INPUT DATA
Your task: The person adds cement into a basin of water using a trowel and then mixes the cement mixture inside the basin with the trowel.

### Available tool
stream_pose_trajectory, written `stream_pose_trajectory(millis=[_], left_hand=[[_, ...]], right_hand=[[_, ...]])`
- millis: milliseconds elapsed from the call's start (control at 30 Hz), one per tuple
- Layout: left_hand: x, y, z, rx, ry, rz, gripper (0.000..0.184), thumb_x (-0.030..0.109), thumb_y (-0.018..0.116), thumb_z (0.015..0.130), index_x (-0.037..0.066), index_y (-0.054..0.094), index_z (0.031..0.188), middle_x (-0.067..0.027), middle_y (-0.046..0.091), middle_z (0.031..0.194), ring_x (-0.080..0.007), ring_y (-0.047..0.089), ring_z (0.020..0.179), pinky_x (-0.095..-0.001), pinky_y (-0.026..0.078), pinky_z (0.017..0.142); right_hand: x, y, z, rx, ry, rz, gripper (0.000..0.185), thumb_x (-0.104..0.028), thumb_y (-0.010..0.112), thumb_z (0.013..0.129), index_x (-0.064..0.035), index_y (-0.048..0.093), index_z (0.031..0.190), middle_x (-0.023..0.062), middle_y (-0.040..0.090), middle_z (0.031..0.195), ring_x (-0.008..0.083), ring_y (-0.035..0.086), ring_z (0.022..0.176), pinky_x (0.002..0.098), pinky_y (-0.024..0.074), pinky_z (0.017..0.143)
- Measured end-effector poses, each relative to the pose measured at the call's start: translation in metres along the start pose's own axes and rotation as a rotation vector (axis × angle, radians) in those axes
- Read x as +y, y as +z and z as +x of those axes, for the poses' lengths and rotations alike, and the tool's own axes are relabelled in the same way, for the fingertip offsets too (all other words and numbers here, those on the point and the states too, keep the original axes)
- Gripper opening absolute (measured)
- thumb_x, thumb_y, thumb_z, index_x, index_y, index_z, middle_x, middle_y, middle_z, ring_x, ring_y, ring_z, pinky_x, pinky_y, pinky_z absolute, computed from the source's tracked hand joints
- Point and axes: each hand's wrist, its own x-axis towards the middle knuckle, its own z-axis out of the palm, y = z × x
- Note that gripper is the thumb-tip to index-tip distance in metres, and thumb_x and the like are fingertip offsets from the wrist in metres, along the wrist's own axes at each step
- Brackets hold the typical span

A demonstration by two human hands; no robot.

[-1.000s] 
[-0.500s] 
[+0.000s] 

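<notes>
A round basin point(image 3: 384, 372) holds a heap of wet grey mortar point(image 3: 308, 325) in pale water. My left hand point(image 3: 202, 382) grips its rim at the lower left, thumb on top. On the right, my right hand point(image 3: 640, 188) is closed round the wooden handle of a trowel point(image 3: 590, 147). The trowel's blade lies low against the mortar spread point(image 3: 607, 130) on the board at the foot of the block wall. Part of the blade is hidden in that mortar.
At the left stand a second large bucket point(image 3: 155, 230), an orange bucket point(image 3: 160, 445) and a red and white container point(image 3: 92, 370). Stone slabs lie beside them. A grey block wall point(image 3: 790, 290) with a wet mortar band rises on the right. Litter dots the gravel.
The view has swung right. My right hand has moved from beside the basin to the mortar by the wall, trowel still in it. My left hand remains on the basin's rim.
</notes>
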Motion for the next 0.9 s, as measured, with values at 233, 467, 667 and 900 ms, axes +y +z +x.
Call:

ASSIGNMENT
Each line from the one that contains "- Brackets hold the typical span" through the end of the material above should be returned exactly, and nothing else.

SOLUTION TO THIS EXERCISE
- Brackets hold the typical span

A demonstration by two human hands; no robot.

[-1.000s] 
[-0.500s] 
[+0.000s] 

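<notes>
A round basin point(image 3: 384, 372) holds a heap of wet grey mortar point(image 3: 308, 325) in pale water. My left hand point(image 3: 202, 382) grips its rim at the lower left, thumb on top. On the right, my right hand point(image 3: 640, 188) is closed round the wooden handle of a trowel point(image 3: 590, 147). The trowel's blade lies low against the mortar spread point(image 3: 607, 130) on the board at the foot of the block wall. Part of the blade is hidden in that mortar.
At the left stand a second large bucket point(image 3: 155, 230), an orange bucket point(image 3: 160, 445) and a red and white container point(image 3: 92, 370). Stone slabs lie beside them. A grey block wall point(image 3: 790, 290) with a wet mortar band rises on the right. Litter dots the gravel.
The view has swung right. My right hand has moved from beside the basin to the mortar by the wall, trowel still in it. My left hand remains on the basin's rim.
</notes>
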Motion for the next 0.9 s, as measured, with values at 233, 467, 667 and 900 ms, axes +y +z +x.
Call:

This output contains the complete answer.